Perdonen la tristeza


  Siempre me dijeron que sería escritora. Y de las buenas. Me lo repitieron profesores, familiares, amigos… y, por qué no decirlo, también algún que otro jurado de concurso literario. Esa certeza ajena, esa predicción popular, me acompañó durante mucho tiempo a modo de maleta y, también a veces, a modo de escudo. De maleta, porque en mi cabeza lo mejor siempre estaba por llegar: porque un día tendría que irme corriendo a un lugar lejano a documentarme para un reportaje de plena actualidad o, quizás, debería acudir a un rincón olvidado a rescatar con un artículo su encanto turístico o, sencillamente, un día buscaría un lugar exótico en el que inspirarme para mi primera novela. Esa misma profecía de andar por casa, la de que mis historias llenarían páginas, también fue una cómoda trinchera en la que aguantar cuando el resto de mis planes fueron cayendo uno a uno, cuando ya no podía ser arqueóloga, ni profesora ni, a veces, feliz: cuando no quedaba cuartel en el que refugiarse. 
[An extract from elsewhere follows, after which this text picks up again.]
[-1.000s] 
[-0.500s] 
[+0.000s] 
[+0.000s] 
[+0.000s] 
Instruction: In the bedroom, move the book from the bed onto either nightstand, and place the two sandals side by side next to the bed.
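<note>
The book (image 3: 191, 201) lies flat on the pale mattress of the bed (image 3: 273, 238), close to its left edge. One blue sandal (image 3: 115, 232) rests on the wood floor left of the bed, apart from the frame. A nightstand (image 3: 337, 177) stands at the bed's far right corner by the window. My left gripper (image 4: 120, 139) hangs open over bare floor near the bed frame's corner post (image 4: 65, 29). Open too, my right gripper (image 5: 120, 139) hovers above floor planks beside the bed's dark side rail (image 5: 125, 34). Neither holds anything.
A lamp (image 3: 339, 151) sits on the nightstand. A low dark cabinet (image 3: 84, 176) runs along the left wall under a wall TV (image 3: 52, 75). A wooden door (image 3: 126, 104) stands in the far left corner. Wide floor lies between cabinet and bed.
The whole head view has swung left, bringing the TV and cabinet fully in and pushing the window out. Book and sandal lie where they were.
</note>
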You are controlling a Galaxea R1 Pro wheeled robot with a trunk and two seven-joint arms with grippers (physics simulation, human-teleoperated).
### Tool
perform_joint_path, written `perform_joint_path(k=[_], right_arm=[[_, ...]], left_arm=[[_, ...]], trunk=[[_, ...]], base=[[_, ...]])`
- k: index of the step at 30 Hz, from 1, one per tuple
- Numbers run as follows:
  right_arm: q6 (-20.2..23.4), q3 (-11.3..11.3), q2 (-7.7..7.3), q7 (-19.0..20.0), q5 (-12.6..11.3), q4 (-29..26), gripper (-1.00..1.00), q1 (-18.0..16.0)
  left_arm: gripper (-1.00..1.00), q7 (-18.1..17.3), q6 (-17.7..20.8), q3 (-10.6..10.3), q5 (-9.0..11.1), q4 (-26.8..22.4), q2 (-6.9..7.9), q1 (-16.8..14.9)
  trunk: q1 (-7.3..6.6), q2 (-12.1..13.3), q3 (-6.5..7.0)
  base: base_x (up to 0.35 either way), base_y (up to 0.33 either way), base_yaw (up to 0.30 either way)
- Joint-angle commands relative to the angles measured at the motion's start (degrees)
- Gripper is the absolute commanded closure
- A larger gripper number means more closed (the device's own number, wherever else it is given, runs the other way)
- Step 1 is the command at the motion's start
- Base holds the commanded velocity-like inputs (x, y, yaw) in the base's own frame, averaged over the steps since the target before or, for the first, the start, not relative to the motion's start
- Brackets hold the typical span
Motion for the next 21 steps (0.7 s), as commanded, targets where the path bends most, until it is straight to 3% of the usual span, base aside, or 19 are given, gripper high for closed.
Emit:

  Y ese era el problema, que siempre acudía a la pluma cuando no podía más. Cuando la vida me vencía y los malos campaban a sus anchas por mi cama. Sabina dice que no escribe canciones cuando es feliz. Y yo le creo. Sus mejores versos — que siempre son los más tristes— no pueden nacer sino de la verdad. Pero, ¿y si ese retiro, el de la desdicha, está reservado para los genios? ¿Debemos el resto de los mortales escribir desde la serenidad? 


  Formo parte de la generación perdida. Más en concreto, del sustrato más humilde de la generación perdida: el que estudió gracias a becas y a trabajos a media jornada. Y, seamos puntillosos, soy, además, parte de ese bizarro colectivo de idealistas que, contra toda recomendación, estudió “letras”. Los míos, titulados en plena crisis, sin apenas recursos y con una formación que la sociedad española se empeña en desvalorizar — cuando no en ridiculizar— no estábamos perdidos, estábamos en un puto laberinto sin salida y, sin ni siquiera, una de esas grietas de las que hablaba Cohen, esas que hay en todo, por las que entra la luz.


  Ahí, en ese laberinto de altos muros de hormigón armado, en la oscuridad, me insistían: “escribe, escribe, escribe”. Pero yo no podía: tenía planes que trazar,  trabajos que encontrar, facturas que pagar, ansiedades que calmar, deudas que saldar y relaciones que salvar. Sin embargo, en ocasiones, me percataba de la que juventud se me estaba escurriendo entre los dedos y se me ocurría que si no tenía tiempo para vivirla, al menos podría escribirla ( “algunas veces vivo y otras veces la vida se me va con lo que escribo”). Y era entonces cuando pensaba en la frase Sabina y me preguntaba: “¿Cómo se escribe desde la tristeza?” Todo lo que tecleaba en mi viejo portátil sonaba a blues desafinado, nunca conseguía escribir “la historia  más hermosa del mundo”.


  Desencantada de la escritura, me volqué aún más en la lectura. Leer para viajar, leer para aguantar, leer para no estar . Y me topé en la red con un “escribir pese a todo, escribir pese a la desesperación”. Lo dijo una tal Marguerite Germaine, autora del siglo XX. Continué navegando y llegué a un blog sobre literatura, uno de tantos, ni siquiera estaba entre los que suelo visitar habitualmente. En él, la autora explicaba: “En tiempos oscuros la ficción es más necesaria que nunca. Porque necesitamos, como sociedad, creer que las relaciones humanas sirven para algo más que para que cada cual busque medrar, que procurar el bien ajeno es un rasgo positivo, que el mal existe, pero se le puede combatir. Aunque sea en una galaxia muy, muy lejana…”.


  Solo entonces comprendí la escritura desde el otro lado: desde el que lee y no desde el que escribe. Yo quería escribir felicidad porque deseaba ser feliz. Pero también a menudo quería leer sobre los problemas de los demás, sobre sus dificultades, sobre su fuerza, su resolución, su tristeza. Y a veces necesitaba canciones tristes. Incluso, muy de vez en cuando, me sorprendía buscando películas tristes. Siempre encontraba a ese autor, músico o cineasta que satisfacía mis necesidades. Lo entendí: igual había alguien al que le gustara mi historia, aquella que sonaba a blues desafinado. Igual no importa tanto desde dónde escribas, siempre que escribas pese a todo.  Así que, queridos lectores, “perdonen la tristeza”.